▶ DIRECTIONS FOR THIS TASK
For each line in the data below that holds "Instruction", return a copy.

▶ DATA FOR THE TASK
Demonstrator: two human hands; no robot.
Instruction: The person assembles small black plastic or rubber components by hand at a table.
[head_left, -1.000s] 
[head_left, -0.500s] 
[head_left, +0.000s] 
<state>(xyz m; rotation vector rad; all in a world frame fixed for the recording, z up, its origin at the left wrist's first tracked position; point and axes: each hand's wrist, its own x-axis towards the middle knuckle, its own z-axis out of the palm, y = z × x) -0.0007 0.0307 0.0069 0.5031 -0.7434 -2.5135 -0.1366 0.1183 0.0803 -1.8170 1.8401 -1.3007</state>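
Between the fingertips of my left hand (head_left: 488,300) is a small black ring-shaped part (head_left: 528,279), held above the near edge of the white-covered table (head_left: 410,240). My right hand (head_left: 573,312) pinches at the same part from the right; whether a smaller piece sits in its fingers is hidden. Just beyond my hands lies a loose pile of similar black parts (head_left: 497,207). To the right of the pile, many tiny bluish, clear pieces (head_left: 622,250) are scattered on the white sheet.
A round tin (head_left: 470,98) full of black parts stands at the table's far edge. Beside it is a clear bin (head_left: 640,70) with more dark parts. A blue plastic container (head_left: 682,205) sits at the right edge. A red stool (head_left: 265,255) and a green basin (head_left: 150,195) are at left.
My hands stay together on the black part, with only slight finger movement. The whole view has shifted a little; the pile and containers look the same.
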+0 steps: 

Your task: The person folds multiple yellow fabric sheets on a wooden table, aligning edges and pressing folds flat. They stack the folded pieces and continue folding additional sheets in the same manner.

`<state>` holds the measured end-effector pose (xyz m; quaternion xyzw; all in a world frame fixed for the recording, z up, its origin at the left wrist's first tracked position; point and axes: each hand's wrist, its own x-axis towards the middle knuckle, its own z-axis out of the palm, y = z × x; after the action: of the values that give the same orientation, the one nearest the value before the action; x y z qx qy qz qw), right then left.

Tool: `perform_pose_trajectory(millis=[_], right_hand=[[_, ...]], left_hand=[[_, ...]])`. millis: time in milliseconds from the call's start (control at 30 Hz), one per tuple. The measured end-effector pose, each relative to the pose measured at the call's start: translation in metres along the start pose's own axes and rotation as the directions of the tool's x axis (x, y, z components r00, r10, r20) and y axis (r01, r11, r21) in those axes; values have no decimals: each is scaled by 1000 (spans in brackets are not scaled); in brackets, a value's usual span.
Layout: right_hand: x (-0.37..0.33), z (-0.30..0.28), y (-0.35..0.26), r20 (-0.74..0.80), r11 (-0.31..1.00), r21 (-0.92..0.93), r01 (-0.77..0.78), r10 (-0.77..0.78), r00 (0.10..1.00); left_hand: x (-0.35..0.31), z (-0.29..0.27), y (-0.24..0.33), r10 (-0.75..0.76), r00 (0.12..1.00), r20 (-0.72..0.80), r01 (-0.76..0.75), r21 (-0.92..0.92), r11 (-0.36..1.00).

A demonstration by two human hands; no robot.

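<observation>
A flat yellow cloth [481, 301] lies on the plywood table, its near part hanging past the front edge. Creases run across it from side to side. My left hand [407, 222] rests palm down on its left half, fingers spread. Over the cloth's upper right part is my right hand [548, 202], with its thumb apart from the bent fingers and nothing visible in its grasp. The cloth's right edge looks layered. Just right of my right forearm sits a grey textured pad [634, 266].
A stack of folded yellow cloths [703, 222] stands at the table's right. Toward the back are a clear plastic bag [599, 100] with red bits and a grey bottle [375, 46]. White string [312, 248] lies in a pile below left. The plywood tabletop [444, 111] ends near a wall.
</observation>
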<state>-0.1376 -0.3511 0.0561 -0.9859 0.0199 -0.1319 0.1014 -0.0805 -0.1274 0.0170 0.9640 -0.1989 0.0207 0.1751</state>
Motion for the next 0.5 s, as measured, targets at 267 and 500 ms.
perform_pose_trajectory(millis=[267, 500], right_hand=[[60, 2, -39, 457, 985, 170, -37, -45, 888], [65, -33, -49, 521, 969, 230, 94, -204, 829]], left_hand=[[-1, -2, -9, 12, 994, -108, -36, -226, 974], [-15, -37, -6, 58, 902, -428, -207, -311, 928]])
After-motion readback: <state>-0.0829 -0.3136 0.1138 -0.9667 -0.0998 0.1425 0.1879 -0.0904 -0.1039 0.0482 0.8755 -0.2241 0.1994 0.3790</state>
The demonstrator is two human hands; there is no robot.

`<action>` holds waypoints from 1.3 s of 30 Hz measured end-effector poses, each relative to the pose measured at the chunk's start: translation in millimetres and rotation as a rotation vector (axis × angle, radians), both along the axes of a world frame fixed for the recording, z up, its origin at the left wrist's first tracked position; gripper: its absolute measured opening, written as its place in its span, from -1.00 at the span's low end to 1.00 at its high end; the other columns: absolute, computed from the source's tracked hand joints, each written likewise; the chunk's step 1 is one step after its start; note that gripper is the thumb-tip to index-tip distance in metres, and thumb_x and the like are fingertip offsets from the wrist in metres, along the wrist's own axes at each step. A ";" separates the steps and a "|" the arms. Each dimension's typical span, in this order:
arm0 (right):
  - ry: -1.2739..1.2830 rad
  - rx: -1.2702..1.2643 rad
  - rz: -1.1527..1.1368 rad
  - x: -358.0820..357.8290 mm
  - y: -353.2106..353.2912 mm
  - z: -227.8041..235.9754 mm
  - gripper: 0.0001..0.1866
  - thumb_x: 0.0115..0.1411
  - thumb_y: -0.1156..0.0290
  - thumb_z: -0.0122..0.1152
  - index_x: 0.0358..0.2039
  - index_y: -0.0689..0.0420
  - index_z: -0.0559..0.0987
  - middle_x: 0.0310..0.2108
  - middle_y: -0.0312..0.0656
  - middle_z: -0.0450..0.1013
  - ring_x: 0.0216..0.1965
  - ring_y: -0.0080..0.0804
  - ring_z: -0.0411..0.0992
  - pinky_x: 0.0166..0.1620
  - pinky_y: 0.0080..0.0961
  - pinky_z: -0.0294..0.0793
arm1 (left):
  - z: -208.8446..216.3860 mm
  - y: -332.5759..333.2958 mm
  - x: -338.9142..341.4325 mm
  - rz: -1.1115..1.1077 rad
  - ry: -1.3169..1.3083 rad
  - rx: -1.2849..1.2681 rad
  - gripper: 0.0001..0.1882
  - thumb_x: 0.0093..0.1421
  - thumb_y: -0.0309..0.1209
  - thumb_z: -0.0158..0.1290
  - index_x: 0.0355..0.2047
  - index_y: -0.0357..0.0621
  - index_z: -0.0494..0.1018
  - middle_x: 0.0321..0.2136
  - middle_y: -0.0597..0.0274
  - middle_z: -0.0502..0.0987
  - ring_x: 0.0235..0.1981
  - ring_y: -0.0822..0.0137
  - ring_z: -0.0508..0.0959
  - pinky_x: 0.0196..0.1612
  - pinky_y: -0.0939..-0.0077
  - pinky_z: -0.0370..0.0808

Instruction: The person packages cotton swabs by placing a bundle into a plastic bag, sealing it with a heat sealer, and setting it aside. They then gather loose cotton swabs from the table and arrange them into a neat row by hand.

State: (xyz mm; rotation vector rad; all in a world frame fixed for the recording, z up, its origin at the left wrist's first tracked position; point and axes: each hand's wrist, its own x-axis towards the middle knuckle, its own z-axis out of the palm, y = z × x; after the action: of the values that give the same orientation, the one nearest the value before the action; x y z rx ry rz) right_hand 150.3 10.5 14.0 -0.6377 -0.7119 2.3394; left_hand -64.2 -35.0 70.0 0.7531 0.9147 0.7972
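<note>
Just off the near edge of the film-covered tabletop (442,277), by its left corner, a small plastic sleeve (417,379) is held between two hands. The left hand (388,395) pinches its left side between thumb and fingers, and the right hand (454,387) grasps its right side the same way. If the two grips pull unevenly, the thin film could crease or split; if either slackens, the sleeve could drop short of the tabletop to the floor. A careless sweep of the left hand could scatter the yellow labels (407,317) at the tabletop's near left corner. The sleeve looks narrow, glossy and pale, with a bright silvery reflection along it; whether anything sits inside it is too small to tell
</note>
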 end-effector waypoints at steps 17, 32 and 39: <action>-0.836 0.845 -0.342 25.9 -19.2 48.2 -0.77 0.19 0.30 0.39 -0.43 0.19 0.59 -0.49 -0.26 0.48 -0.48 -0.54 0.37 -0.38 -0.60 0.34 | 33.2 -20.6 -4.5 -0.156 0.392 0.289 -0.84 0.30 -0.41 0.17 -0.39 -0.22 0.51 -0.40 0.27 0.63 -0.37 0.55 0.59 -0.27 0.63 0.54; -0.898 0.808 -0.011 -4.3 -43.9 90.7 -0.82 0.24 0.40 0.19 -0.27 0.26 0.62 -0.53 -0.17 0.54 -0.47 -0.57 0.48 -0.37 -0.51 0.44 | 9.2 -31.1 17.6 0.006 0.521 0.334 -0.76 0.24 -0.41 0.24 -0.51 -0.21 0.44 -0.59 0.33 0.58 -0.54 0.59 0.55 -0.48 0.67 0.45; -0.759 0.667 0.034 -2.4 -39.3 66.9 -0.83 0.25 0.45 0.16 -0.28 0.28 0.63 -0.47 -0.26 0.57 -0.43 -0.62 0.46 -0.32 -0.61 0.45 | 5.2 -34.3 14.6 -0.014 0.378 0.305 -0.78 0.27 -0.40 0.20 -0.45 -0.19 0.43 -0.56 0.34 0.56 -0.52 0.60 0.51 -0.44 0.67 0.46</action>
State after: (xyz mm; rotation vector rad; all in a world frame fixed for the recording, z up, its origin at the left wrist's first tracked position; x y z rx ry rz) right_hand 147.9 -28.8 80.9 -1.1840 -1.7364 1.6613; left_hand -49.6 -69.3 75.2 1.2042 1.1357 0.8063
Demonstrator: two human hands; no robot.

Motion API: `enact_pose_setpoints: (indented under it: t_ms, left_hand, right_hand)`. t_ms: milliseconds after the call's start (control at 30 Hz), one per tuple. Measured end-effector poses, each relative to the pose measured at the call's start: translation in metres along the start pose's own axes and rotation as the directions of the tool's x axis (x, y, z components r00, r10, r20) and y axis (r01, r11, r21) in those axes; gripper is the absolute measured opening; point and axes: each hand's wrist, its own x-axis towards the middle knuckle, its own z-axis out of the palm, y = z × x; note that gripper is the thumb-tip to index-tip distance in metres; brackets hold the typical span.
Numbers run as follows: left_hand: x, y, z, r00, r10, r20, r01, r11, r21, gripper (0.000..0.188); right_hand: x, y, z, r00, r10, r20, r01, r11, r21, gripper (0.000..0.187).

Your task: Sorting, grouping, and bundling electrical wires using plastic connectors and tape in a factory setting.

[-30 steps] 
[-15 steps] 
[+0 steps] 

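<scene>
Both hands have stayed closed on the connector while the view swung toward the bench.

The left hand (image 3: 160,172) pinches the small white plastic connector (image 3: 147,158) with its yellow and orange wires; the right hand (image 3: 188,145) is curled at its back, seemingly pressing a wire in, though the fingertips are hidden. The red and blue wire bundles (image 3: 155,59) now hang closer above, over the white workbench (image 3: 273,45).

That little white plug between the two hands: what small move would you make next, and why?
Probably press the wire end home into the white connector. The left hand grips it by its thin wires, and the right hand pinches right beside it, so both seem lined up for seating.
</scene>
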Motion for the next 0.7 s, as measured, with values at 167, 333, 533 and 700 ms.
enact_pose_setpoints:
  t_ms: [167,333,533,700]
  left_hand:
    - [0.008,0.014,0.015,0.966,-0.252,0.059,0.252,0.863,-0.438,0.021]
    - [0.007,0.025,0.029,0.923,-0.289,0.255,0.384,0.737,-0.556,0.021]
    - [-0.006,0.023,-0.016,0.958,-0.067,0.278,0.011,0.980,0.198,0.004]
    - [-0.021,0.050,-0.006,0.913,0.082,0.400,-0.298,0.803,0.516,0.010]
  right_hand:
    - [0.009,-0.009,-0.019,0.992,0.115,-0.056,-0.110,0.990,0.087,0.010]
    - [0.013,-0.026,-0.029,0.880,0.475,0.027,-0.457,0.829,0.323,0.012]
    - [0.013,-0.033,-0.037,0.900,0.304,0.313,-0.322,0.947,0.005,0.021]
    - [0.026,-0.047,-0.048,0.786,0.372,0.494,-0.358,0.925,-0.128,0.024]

▶ SOLUTION BELOW
Instruction: The person assembles small black plastic or rubber components by hand at a table.
Instruction: The person packages cotton swabs by placing a bundle into a plastic bag, sealing it with a heat sealer, and setting it aside. They then gather loose cotton swabs from the table and arrange them into a neat row by hand.

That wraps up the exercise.